この生物による病原性遺伝子発現の調節における緑膿菌からのLASRタンパク質の活性に関する分子洞察

Pseudomonas aeruginosaは日和見的な人間の病原体です。この生物は、エイズ、癌、嚢胞性線維症などの疾患に苦しむヒト患者を攻撃します。この生物によって生成される重要な毒性因子の1つは、シアン化水素です。これは、HCNABCオペロンによってコードされた遺伝子から表されます。HCNABCオペロンによってコードされる遺伝子の発現は、主にLASRタンパク質とHCNABCオペロンの対応するプロモーター領域と相互作用によって媒介されます。LASRタンパク質は二量体として機能し、自動誘導因子リガンドの助けを借りてプロモーターDNAに結合します。しかし、これまで、LASRタンパク質がプロモーターDNAと相互作用する方法の詳細な分子メカニズムは明確に知られていません。したがって、この作業では、LASRタンパク質とHCNABCオペロンのプロモーターDNA領域との相互作用のモードを分析する試みが行われました。Pseudomonas aeruginosaからのLASRタンパク質の3次元構造を分析し、タンパク質をオート誘導因子リガンドでドッキングしました。次に、リガンドに縛られたLASRタンパク質と、hCNABCオペロンのプロモーターDNA領域にオート誘導因子リガンドを使用してLASRタンパク質をドッキングしました。LASRタンパク質の相互作用プロファイルの詳細を自動誘導因子リガンドと分析しました。また、LASRプロモーターDNA相互作用の詳細を解読しました。自動誘導因子リガンドの存在下および非存在下でのLASRタンパク質によるDNAバインディングのモードを比較し、HCNABC遺伝子発現中のHCNABCオペロンのプロモーターDNA領域とLASRタンパク質の結合の分子の詳細を分析しようとしました。したがって、この研究は、将来の実験のための経路を開き、HCNABCオペロンの転写中のDNA結合におけるLASRタンパク質のアミノ酸残基の相対的な効果を決定する可能性があります。

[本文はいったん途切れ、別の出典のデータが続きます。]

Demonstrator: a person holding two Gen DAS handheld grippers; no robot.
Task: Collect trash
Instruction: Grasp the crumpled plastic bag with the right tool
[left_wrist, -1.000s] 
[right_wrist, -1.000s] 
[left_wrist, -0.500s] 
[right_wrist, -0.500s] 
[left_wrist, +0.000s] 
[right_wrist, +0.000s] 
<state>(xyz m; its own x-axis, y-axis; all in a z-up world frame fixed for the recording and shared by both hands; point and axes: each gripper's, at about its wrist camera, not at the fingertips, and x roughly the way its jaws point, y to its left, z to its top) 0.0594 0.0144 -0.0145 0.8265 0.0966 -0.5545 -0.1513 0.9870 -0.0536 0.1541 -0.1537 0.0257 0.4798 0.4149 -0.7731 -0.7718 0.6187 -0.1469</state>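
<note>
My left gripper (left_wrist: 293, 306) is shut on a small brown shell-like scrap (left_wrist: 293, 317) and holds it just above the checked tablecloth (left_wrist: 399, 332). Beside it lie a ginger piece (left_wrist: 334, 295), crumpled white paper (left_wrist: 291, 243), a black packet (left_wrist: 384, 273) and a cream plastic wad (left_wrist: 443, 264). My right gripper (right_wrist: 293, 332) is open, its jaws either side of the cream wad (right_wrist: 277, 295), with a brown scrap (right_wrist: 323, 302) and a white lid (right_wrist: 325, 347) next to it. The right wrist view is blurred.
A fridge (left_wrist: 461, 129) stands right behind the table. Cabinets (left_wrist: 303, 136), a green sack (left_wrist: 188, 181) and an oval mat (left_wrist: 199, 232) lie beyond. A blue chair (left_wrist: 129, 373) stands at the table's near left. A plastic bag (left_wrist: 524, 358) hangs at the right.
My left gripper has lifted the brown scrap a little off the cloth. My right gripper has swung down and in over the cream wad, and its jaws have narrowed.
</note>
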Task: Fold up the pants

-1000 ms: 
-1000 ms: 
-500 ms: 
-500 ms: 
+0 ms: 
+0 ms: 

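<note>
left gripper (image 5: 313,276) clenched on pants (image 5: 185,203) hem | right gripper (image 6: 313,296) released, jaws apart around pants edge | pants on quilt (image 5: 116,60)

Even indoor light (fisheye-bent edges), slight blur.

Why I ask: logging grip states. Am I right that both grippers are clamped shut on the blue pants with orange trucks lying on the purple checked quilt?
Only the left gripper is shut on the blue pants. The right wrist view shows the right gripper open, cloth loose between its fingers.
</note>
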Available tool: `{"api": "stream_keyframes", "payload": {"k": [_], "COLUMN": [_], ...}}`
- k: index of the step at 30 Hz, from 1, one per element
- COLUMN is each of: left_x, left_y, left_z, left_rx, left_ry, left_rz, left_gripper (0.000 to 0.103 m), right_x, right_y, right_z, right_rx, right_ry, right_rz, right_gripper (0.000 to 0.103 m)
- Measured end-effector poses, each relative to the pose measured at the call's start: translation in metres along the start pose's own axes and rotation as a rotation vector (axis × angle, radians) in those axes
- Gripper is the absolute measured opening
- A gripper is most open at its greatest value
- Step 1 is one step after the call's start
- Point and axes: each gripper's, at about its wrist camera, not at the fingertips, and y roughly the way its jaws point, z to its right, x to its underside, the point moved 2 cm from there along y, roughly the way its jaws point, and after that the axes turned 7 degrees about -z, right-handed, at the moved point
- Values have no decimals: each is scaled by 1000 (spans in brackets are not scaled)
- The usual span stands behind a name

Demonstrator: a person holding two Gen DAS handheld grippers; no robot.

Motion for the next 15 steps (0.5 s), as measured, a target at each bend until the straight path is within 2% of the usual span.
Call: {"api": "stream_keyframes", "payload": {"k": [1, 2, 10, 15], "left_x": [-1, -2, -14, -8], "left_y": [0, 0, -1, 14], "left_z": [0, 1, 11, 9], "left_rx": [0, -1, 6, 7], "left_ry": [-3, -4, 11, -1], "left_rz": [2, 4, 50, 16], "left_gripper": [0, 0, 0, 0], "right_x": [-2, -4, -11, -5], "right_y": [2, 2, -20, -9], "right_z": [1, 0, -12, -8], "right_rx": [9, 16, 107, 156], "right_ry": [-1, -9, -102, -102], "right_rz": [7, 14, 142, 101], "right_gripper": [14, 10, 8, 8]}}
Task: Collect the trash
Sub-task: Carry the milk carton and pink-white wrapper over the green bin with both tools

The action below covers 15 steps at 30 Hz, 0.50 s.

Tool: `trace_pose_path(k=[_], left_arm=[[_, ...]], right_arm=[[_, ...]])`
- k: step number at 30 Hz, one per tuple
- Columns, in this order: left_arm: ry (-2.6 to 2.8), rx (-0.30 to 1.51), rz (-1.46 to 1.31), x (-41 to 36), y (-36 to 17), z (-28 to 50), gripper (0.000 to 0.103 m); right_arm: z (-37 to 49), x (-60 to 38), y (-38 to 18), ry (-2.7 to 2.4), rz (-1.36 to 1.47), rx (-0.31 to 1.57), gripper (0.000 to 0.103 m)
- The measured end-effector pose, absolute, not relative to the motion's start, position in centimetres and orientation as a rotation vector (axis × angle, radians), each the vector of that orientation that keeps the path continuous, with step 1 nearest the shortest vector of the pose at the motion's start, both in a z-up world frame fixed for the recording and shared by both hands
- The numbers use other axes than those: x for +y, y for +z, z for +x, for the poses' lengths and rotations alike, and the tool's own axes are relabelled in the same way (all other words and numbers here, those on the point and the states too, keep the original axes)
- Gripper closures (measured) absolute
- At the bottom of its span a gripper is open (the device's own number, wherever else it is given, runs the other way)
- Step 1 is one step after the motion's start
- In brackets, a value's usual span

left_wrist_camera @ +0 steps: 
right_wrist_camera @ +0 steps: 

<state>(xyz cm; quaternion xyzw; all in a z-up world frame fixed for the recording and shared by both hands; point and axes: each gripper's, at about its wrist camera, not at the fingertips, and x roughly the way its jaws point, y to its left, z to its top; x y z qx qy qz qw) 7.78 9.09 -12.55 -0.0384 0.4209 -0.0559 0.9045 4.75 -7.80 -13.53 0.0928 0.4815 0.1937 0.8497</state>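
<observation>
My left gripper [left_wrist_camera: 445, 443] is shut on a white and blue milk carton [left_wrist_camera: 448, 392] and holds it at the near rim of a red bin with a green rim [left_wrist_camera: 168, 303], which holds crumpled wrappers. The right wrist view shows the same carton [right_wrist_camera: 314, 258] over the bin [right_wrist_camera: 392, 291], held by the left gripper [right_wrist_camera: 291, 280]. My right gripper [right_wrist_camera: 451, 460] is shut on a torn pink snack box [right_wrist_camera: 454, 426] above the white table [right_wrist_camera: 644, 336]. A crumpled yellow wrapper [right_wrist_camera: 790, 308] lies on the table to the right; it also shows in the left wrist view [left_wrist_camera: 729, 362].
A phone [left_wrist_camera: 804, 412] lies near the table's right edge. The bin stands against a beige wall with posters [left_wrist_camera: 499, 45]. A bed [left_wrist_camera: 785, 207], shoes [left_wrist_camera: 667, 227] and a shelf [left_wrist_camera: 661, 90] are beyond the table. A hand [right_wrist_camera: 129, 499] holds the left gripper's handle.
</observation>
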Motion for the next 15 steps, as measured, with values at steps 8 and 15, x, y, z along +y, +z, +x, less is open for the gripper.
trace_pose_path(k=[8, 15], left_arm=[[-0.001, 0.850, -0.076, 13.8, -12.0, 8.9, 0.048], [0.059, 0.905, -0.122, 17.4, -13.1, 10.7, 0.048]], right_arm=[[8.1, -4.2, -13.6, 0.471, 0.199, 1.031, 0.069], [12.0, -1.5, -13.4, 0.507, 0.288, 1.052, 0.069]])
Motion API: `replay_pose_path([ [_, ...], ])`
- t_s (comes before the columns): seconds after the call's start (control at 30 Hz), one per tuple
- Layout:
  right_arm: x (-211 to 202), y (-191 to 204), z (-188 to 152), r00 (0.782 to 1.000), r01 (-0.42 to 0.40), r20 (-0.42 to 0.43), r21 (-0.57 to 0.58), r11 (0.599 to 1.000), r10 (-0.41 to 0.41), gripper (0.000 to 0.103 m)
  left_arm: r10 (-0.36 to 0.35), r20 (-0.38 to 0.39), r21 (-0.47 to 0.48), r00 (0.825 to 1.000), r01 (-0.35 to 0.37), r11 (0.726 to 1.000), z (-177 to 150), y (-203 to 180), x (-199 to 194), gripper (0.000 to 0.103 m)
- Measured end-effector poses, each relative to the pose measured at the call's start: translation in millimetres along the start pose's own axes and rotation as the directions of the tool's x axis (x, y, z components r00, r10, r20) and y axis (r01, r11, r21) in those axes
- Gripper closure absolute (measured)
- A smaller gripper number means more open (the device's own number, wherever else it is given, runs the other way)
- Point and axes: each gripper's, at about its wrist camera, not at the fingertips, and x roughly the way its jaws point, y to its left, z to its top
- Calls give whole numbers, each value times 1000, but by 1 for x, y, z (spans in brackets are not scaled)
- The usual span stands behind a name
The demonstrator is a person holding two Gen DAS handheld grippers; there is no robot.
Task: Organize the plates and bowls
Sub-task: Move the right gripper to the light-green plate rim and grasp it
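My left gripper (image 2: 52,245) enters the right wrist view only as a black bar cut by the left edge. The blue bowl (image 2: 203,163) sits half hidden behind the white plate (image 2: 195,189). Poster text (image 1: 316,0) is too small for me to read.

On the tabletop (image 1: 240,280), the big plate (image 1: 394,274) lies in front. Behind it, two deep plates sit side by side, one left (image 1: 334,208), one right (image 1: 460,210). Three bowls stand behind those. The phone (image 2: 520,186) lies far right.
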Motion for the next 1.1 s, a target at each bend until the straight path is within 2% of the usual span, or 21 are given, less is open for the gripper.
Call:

Pseudomonas aeruginosa is an opportunistic human pathogen. This organism attacks human patients suffering from diseases like AIDS, cancer, cystic fibrosis, etc. One of the important virulent factors produced by this organism is Hydrogen Cyanide. This is expressed from the genes encoded by the hcnABC operon. The expressions of the genes encoded by hcnABC operon are mediated mainly by the interactions of LasR protein with the corresponding promoter region of the hcnABC operon. The LasR protein acts as a dimer and binds to the promoter DNA with the help of an autoinducer ligand. However, till date the detailed molecular mechanism of how the LasR protein interacts with the promoter DNA is not clearly known. Therefore, in this work, an attempt has been made to analyze the mode of interactions of the LasR protein with the promoter DNA region of the hcnABC operon. We analyzed the three dimensional structure of the LasR protein from Pseudomonas aeruginosa and docked the protein with the autoinducer ligand. We then docked the ligand-bound-LasR-protein as well the LasR-protein-without-the-autoinducer-ligand on to the promoter DNA region of hcnABC operon. We analyzed the details of the interaction profiles of LasR protein with the autoinducer ligand. We also deciphered the details of the LasR promoter-DNA interactions. We compared the modes of DNA bindings by the LasR protein in presence and absence of the autoinducer ligand and tried to analyze the molecular details of the binding of LasR protein with the promoter DNA region of hcnABC operon during hcnABC gene expression. This study may therefore pave the pathway for future experiments to determine the relative effects of the amino acid residues of LasR protein in DNA binding during the transcription of hcnABC operon.